Please repeat, exactly and without pictures, the lines of the entries below that run from the one containing "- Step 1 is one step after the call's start" through the one containing "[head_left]".

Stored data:
-*-*-

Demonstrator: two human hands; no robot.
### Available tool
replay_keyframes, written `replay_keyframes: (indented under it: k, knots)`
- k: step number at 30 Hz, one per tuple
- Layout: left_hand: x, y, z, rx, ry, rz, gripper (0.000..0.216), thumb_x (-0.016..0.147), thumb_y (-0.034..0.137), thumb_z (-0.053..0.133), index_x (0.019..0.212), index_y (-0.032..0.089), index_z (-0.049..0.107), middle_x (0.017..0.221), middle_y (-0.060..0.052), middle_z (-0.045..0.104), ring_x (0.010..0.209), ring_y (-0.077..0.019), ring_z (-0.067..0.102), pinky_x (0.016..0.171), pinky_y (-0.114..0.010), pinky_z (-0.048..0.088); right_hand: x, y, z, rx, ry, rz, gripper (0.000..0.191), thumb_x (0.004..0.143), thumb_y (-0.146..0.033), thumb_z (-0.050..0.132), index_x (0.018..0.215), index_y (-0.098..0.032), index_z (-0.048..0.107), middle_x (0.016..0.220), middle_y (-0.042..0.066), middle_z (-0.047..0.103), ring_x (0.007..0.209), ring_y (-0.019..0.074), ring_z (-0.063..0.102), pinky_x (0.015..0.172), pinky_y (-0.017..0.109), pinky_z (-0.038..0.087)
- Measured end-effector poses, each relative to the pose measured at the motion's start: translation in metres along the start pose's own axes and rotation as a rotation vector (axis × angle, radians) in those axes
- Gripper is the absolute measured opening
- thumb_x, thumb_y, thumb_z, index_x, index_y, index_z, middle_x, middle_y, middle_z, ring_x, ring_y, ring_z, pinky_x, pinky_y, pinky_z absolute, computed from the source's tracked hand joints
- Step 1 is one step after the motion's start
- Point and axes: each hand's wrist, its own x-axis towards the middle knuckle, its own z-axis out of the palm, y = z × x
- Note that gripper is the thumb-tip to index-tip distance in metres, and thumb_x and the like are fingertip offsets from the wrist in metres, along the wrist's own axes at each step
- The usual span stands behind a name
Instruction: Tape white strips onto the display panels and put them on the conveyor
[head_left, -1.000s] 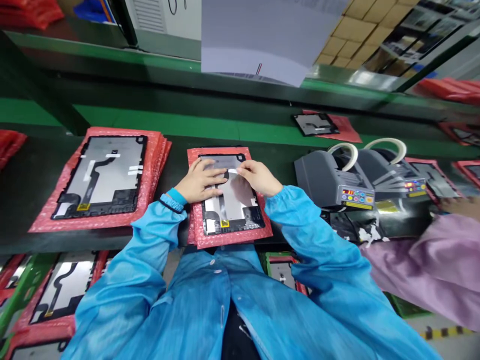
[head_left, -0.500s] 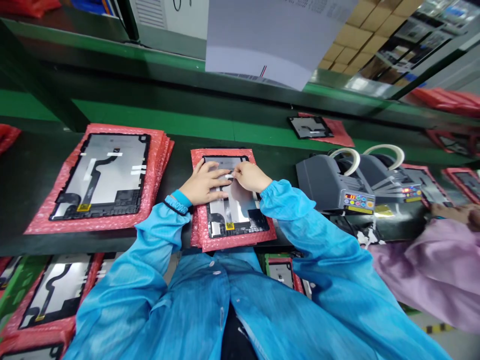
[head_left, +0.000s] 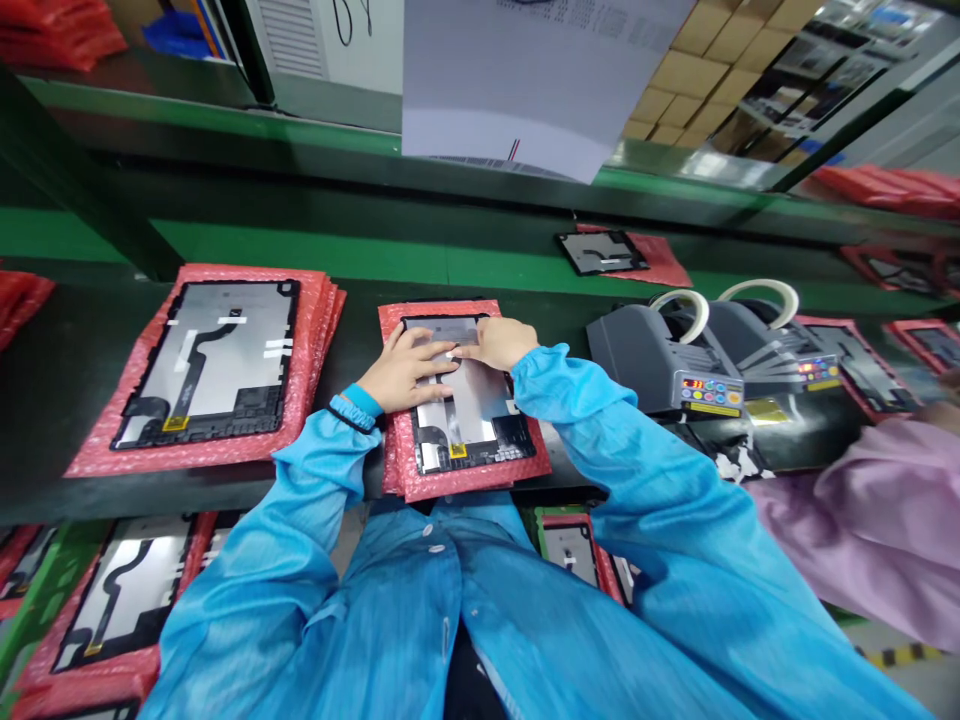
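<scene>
The display panel (head_left: 484, 405) is lying lengthwise front-to-back; the spread left hand (head_left: 405, 370) and curled right hand (head_left: 504, 343), its grip unclear, are touching it.

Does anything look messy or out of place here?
Yes: crumpled white scraps lie in front of the nearer tape machine, like litter. The back panel also lies partly off its red wrap.

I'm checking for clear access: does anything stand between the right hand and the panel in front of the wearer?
Nothing visible does. The right hand is at the panel's upper part; the left hand lies beside it, over the panel's left side. The nearer tape dispenser stands off to the right.
</scene>
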Motion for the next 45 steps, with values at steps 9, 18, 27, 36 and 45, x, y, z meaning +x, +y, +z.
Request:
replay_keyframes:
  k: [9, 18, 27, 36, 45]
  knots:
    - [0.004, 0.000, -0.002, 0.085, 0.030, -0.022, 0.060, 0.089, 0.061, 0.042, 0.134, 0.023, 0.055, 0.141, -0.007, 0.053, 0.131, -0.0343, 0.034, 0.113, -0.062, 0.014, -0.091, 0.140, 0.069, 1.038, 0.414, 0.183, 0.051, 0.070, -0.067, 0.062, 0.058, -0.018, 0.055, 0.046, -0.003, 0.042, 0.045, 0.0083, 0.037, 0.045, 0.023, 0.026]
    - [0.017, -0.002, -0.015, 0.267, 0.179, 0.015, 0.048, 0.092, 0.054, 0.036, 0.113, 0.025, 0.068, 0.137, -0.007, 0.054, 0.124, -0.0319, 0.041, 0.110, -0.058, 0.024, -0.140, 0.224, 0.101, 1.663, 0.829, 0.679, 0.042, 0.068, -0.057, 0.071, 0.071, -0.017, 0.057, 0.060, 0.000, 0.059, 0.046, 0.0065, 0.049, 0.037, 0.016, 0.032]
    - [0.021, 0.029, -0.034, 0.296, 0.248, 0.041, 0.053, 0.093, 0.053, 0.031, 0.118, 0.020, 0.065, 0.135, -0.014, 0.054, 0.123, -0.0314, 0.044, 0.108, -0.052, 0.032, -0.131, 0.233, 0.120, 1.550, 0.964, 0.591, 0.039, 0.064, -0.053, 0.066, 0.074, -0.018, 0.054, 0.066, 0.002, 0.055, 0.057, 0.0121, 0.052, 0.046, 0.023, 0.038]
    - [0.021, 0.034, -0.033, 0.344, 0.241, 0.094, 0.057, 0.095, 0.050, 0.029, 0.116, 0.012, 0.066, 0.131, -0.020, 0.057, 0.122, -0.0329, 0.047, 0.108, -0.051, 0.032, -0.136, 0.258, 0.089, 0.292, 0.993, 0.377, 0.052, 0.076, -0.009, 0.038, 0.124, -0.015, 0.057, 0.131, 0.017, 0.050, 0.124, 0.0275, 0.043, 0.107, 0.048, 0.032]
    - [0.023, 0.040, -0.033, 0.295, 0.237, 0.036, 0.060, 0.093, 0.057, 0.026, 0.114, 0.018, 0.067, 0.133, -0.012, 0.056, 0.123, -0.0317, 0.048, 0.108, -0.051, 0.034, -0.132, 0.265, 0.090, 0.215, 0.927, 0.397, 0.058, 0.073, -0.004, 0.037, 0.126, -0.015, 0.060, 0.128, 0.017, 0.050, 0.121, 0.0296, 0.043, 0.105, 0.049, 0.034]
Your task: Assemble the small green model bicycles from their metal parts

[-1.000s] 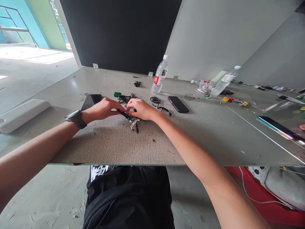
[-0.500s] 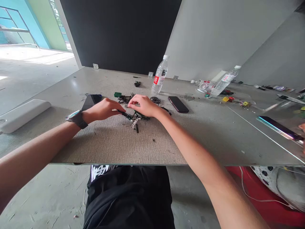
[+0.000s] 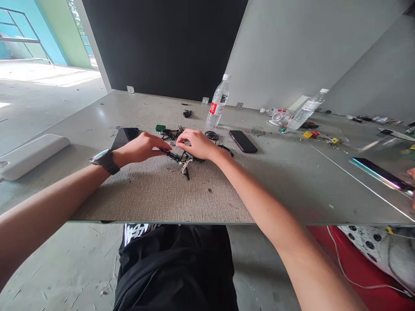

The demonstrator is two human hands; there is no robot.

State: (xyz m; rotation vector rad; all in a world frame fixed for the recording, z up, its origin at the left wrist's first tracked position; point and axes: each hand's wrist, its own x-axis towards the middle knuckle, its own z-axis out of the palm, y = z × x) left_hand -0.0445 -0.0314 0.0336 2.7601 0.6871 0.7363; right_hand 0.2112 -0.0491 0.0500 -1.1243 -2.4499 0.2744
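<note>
My left hand (image 3: 151,147), with a watch (image 3: 103,160) on its wrist, is closed around the end of a slim dark green part (image 3: 171,154) lying low over the mat. Beside it, my right hand (image 3: 196,143) has thumb and fingers pinched together; what is between them is too small to make out. A silvery piece (image 3: 186,166) and a short black rod (image 3: 187,175) sit just in front of the hands. Behind the fingers are a green box-like piece (image 3: 160,128), black framework (image 3: 168,134) and a tiny ring (image 3: 171,144). A black spoked wheel (image 3: 212,135) lies right of my right hand.
A dark phone (image 3: 243,141) and a curved black part (image 3: 226,150) lie right; another phone (image 3: 125,137) lies left. A water bottle (image 3: 218,103) stands behind. A white case (image 3: 34,156) is far left. At the right edge, another person's fingers (image 3: 411,173) touch a phone (image 3: 381,173).
My right hand has shifted very slightly to the right. The left hand stays almost still, and the slim dark part and silvery piece have moved a touch.
</note>
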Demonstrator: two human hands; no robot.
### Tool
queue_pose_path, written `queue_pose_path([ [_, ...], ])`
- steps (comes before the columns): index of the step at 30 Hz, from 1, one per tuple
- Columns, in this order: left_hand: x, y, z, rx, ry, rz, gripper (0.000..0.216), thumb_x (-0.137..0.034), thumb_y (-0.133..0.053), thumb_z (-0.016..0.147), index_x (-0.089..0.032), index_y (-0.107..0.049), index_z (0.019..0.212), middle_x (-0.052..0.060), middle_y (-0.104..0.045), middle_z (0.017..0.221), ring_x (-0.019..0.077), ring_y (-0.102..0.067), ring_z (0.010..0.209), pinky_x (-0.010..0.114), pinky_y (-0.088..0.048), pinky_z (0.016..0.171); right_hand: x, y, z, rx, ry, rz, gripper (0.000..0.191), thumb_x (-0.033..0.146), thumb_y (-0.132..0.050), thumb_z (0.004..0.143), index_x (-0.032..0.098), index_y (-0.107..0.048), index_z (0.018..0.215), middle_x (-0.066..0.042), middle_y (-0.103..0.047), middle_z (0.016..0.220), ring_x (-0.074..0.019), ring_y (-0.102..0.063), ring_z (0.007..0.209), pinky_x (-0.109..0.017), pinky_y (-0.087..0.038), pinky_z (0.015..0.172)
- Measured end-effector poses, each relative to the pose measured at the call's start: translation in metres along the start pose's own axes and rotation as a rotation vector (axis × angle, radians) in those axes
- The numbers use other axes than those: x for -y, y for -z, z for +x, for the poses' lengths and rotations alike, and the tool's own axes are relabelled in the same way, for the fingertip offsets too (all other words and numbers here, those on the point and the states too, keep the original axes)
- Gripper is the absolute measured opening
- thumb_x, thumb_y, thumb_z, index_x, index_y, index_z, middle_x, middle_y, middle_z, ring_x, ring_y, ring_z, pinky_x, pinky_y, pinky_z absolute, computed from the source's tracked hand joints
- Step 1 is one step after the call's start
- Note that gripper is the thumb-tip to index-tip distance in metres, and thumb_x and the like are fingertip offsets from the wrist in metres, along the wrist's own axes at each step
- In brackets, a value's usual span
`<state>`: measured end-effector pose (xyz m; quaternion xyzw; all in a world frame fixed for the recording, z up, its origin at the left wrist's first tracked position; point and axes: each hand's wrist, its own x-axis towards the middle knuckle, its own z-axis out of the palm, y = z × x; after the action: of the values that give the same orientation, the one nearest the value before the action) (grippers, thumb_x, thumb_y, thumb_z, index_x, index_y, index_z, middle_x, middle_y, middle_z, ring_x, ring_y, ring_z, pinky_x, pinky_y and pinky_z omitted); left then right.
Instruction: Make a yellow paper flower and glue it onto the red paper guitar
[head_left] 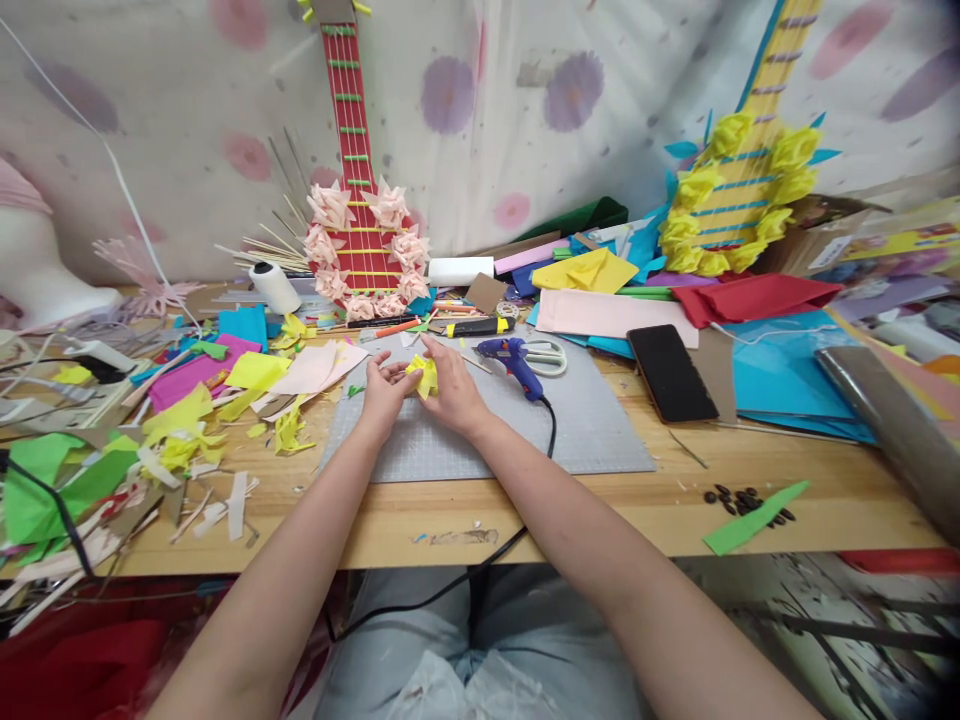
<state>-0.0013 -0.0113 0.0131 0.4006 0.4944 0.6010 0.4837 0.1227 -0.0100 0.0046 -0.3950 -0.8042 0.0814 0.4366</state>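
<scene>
the small yellow paper piece point(424, 376) is over the grey cutting mat point(592, 430), left hand point(385, 388) and right hand point(454, 388) both in a closed grip on it; can't really tell its long axis or where it points, too crumpled. wooden tabletop point(600, 515), paper scraps point(180, 425) heaped left, flower-print curtain point(495, 130) behind.

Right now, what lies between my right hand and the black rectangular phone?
The head view shows a blue plastic glue gun, its black cord and pale looped handles there, over the grey gridded mat, then wooden tabletop.
</scene>
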Motion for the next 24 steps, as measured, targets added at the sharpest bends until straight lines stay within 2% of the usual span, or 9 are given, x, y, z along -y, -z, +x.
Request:
queue_pose_path([
  [4,-0.002,0.0,0.0,-0.009,0.053,-0.041,0.05,-0.022,-0.067,0.061,-0.02,-0.038,0.101,0.001,-0.055,0.086,0.0097,-0.057,0.069,0.025,-0.046,0.066,0.001,0.001,0.0,0.009,-0.009,-0.002,0.077,0.016,-0.051,0.071,0.023,-0.013,0.138,-0.01,-0.046,0.116,-0.0219,-0.043,0.109,-0.041,-0.037,0.095],
  [10,-0.002,0.002,0.001,0.014,0.096,-0.049,0.055,-0.017,-0.07,0.056,-0.02,-0.041,0.103,0.002,-0.056,0.089,0.0098,-0.058,0.069,0.024,-0.046,0.063,0.001,0.001,0.0,0.031,-0.01,0.005,0.076,0.017,-0.051,0.071,0.023,-0.013,0.137,-0.01,-0.046,0.119,-0.0213,-0.043,0.111,-0.041,-0.036,0.096],
  [13,-0.006,0.003,0.002,0.031,0.177,-0.106,0.049,-0.025,-0.069,0.059,-0.02,-0.043,0.1,0.001,-0.057,0.084,0.0094,-0.058,0.065,0.022,-0.045,0.058,0.001,0.002,0.0,0.041,-0.002,0.017,0.079,0.017,-0.053,0.07,0.023,-0.013,0.137,-0.01,-0.044,0.121,-0.0212,-0.043,0.112,-0.041,-0.035,0.096],
  [18,-0.017,0.003,0.004,0.134,0.279,-0.094,0.036,-0.039,-0.065,0.064,-0.018,-0.049,0.089,0.002,-0.06,0.079,0.0097,-0.058,0.061,0.021,-0.046,0.054,0.0,0.004,-0.001,0.022,-0.009,0.031,0.079,0.016,-0.055,0.069,0.022,-0.015,0.136,-0.01,-0.045,0.122,-0.021,-0.043,0.113,-0.039,-0.036,0.096],
  [21,-0.021,0.003,0.005,0.174,0.303,-0.057,0.036,-0.033,-0.068,0.062,-0.017,-0.051,0.09,0.003,-0.061,0.08,0.0111,-0.06,0.062,0.023,-0.047,0.055,-0.001,0.004,-0.001,0.017,-0.027,0.037,0.079,0.017,-0.055,0.069,0.023,-0.014,0.137,-0.011,-0.044,0.123,-0.0217,-0.042,0.115,-0.041,-0.036,0.096],
  [24,-0.023,0.003,0.005,0.219,0.324,-0.055,0.042,-0.018,-0.072,0.057,-0.017,-0.053,0.095,0.004,-0.063,0.079,0.0117,-0.061,0.062,0.023,-0.048,0.055,-0.001,0.004,-0.001,0.029,-0.014,0.047,0.08,0.017,-0.055,0.07,0.023,-0.013,0.137,-0.01,-0.043,0.126,-0.0212,-0.042,0.116,-0.041,-0.036,0.096],
])
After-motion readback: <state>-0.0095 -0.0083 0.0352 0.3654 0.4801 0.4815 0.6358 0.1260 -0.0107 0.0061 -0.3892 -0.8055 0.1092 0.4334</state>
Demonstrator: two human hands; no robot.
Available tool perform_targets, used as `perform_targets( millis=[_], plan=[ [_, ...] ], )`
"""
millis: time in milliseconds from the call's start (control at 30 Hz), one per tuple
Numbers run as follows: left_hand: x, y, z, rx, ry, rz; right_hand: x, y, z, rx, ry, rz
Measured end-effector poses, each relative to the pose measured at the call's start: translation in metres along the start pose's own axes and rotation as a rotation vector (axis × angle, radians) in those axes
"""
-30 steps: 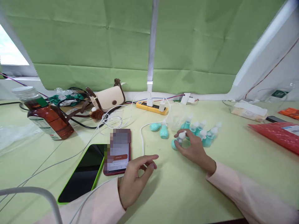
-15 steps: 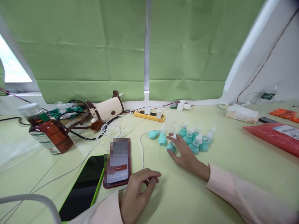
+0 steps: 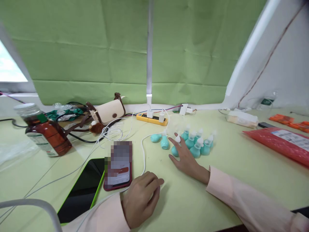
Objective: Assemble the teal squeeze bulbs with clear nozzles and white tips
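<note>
My right hand [image 3: 185,159] reaches over the table with its fingers spread. Between its thumb and fingers stands a teal rubber squeeze bulb [image 3: 174,151] with a white tip, partly covered by the hand; I see no grip on it. Just right of that hand, several like bulbs with clear or white nozzles [image 3: 195,150] stand upright in a cluster. To its left are a bulb with a tip [image 3: 164,142] and another teal bulb [image 3: 155,138] lying on its side. My left hand [image 3: 142,196] rests near the table front, fingers curled in, with nothing visible in them.
A red-cased phone [image 3: 120,175] and a green-edged tablet [image 3: 82,190] lie left of my left hand. Behind are a yellow power strip [image 3: 151,119], white cables, a cream bag [image 3: 109,112] and an amber bottle [image 3: 49,137]. A red bubble mailer [image 3: 280,141] lies on the right.
My right hand's thumb and fingers have spread apart from the squeeze bulb, which stays standing. My left hand has turned slightly, knuckles up. The whole view has shifted a little.
</note>
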State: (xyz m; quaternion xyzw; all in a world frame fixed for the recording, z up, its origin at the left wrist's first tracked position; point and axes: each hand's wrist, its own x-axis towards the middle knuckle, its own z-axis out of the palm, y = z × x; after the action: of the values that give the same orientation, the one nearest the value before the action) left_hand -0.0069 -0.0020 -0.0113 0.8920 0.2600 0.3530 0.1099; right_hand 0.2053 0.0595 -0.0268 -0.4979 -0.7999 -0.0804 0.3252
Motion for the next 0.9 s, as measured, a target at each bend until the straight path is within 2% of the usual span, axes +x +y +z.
perform_targets(
  millis=[100, 267, 400, 533, 767, 833, 900],
  plan=[
    [-0.005, 0.004, 0.007, 0.215, 0.01, 0.195, 0.0, 0.0, 0.0, 0.007, 0.066, -0.008],
    [-0.012, 0.012, 0.022, 0.299, 0.033, 0.312, 0.0, -0.003, -0.003, -0.056, 0.178, -0.025],
    [-0.014, 0.014, 0.025, 0.267, -0.001, 0.303, 0.0, -0.003, -0.004, -0.064, 0.229, -0.045],
    [-0.013, 0.019, 0.02, 0.297, 0.049, 0.295, 0.0, -0.003, -0.003, -0.05, 0.295, -0.093],
    [-0.008, 0.026, 0.007, 0.62, 0.151, 0.096, -0.003, -0.008, -0.005, -0.008, 0.289, -0.125],
    [-0.01, 0.027, 0.011, 0.627, 0.145, 0.147, -0.003, -0.008, -0.006, 0.003, 0.288, -0.109],
    [-0.015, 0.029, 0.017, 0.557, 0.14, 0.289, -0.004, -0.007, -0.006, 0.009, 0.291, -0.093]
  ],
)
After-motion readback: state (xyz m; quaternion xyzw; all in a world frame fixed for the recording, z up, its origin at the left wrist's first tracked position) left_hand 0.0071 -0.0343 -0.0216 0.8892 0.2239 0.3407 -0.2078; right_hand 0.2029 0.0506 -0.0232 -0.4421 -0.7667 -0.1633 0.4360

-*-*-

FINISHED TASK:
- Step 1 is one step after the call's start
- Note that gripper is the thumb-tip to index-tip distance in metres, and thumb_x and the like are fingertip offsets from the wrist in metres, along the wrist's own axes at each step
- In brackets, a value's usual span
`<state>`: measured end-effector pose (xyz m; quaternion xyzw; all in a world frame fixed for the recording, z up, its origin at the left wrist's first tracked position; point and axes: each hand's wrist, its own x-axis towards the middle knuckle, its own z-axis out of the palm, y = z × x; after the action: of the values that give the same orientation, the one nearest the value before the action) (grippers, thumb_x, thumb_y, thumb_z, index_x, index_y, index_z, middle_x, middle_y, middle_z, ring_x, ring_y, ring_z, pinky_x, pinky_y and pinky_z omitted); left then right.
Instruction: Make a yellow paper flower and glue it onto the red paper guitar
[head_left] 

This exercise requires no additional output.